Rafał Trzaskowski utrzymuje przewagę w najnowszym sondażu prezydenckim, ale różnica między nim a Karolem Nawrockim zmniejszyła się do zaledwie 2,1 pkt proc. Badanie Instytutu Badań Pollster dla „Super Expressu” pokazuje, że głosy wyborców Sławomira Mentzena i Grzegorza Brauna mogą przesądzić o wyniku drugiej tury.
Sondaż prezydencki: Trzaskowski prowadzi, ale przewaga topnieje
Zgodnie z wynikami sondażu przeprowadzonego na zlecenie „Super Expressu”, Rafał Trzaskowski uzyskał 45,7 proc. poparcia, podczas gdy Karol Nawrocki – 43,6 proc.. To oznacza niewielką różnicę i realną szansę na zmianę lidera w nadchodzących dniach kampanii.
Badanie uwzględnia również preferencje wyborców, których kandydaci odpadli po pierwszej turze. Szczególnie istotne okazują się głosy niezdecydowanych wyborców, którzy nadal stanowią aż 10 proc. respondentów.
Elektorat Mentzena i Brauna kluczowy dla Nawrockiego
Karol Nawrocki może liczyć na znaczące poparcie ze strony elektoratu prawicowych kandydatów, którzy nie przeszli do drugiej tury. Wśród wyborców Sławomira Mentzena, aż 64 proc. deklaruje poparcie dla Nawrockiego, a zaledwie 10 proc. dla Trzaskowskiego.

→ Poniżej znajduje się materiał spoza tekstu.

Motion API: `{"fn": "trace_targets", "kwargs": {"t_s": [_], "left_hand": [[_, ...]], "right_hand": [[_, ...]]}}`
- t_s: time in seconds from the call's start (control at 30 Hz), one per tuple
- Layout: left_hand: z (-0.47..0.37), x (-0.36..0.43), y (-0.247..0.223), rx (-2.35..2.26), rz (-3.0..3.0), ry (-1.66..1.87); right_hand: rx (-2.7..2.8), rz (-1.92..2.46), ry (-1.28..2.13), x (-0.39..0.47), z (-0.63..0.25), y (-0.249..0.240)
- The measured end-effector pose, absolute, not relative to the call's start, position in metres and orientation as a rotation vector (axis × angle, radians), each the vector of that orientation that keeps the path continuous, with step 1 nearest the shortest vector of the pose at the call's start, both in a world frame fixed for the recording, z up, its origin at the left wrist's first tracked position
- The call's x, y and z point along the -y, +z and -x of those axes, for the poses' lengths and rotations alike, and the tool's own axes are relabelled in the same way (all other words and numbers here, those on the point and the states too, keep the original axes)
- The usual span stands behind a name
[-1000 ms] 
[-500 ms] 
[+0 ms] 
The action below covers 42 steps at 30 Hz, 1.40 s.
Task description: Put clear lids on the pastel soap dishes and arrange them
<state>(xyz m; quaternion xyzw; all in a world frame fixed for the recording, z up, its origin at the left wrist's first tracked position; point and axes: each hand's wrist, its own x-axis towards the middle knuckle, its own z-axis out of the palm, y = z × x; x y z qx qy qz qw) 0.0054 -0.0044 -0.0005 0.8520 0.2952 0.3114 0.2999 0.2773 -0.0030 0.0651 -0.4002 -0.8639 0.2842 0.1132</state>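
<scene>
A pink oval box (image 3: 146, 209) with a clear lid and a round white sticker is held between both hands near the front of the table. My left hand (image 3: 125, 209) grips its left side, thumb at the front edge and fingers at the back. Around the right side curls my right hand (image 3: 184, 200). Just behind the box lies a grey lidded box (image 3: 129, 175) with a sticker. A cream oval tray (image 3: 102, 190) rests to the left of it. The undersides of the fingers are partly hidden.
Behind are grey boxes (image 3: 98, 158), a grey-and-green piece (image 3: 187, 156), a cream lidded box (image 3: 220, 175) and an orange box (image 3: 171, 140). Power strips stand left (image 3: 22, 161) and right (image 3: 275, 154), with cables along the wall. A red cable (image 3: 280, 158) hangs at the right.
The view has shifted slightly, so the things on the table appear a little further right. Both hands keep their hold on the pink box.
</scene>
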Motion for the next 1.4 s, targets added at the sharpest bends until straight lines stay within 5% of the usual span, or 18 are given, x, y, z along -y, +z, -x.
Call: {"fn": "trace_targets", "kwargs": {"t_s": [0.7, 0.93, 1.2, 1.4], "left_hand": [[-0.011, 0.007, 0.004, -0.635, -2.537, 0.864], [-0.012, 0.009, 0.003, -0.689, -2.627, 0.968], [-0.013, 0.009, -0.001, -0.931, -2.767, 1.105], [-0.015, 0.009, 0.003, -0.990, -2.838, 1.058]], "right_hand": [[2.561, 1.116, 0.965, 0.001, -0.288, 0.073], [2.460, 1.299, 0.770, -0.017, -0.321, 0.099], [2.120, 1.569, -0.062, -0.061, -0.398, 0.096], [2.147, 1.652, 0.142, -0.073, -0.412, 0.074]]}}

Podobnie wygląda sytuacja w przypadku zwolenników Grzegorza Brauna – 55 proc. z nich zamierza zagłosować na Nawrockiego, podczas gdy jedynie 8 proc. skłania się ku kandydatowi KO.
Eksperci wskazują, że efekt ten może mieć znaczenie strategiczne, ponieważ pozwala Nawrockiemu nie tylko zredukować różnicę, ale także budować przewagę w ostatnich dniach kampanii.
– Nawrocki wykorzystuje efekt skali i może zyskać dzięki konsolidacji elektoratu prawicowego. Jeśli niezdecydowani zagłosują zgodnie z tym trendem, szala zwycięstwa może się przechylić – wskazuje prof. Andrzej Kowalski, politolog z UW.
Trzaskowski zyskuje poparcie centrum i lewicy
Z drugiej strony, Rafał Trzaskowski może liczyć na poparcie elektoratów centrowych i lewicowych kandydatów. Jak wynika z analiz, większość wyborców Szymona Hołowni, Adriana Zandberga oraz Magdaleny Biejat poprze właśnie jego kandydaturę.
To poparcie może okazać się decydujące, zwłaszcza jeśli do urn pójdą ci wyborcy, którzy nie głosowali w pierwszej turze. Jak przypomina sztab KO, mowa tu o 1,5 mln potencjalnych głosów, które mogą przeważyć wynik na korzyść Trzaskowskiego.
Końcówka kampanii: mobilizacja, wiece i internet
Na finiszu kampanii obaj kandydaci zmieniają strategie. Rafał Trzaskowski rusza w trasę po kraju, licząc na mobilizację biernych wyborców oraz 20 proc. elektoratu Mentzena, który – jak wskazują sztabowcy – może jeszcze się przełamać i zagłosować na niego.
Z kolei Karol Nawrocki stawia na wiece, intensywną kampanię internetową oraz wsparcie zza granicy, m.in. z Waszyngtonu. Jego przekaz ma być skierowany do konserwatywnego elektoratu, który nie ufa Platformie Obywatelskiej.
– Przewidujemy, że różnica między kandydatami może być najmniejsza w historii wyborów prezydenckich – mówi anonimowy doradca jednego ze sztabów.
Niezdecydowani mogą przesądzić o wyniku
Wciąż otwarte pozostaje pytanie o decyzje 10 proc. niezdecydowanych respondentów. Ich preferencje mogą rozstrzygnąć wynik głosowania, szczególnie jeśli frekwencja przekroczy wynik z pierwszej tury.
Wybory prezydenckie 2025 wchodzą w decydującą fazę. Obie kampanie koncentrują się na twardym przekazie i ostatnich deklaracjach, które mogą zmobilizować elektorat i wpłynąć na wynik.
Sondaż Pollster dla „Super Expressu” pokazuje, że wybory pozostają otwarte, a ostateczny rezultat zależy od mobilizacji i decyzji kilku kluczowych grup wyborców.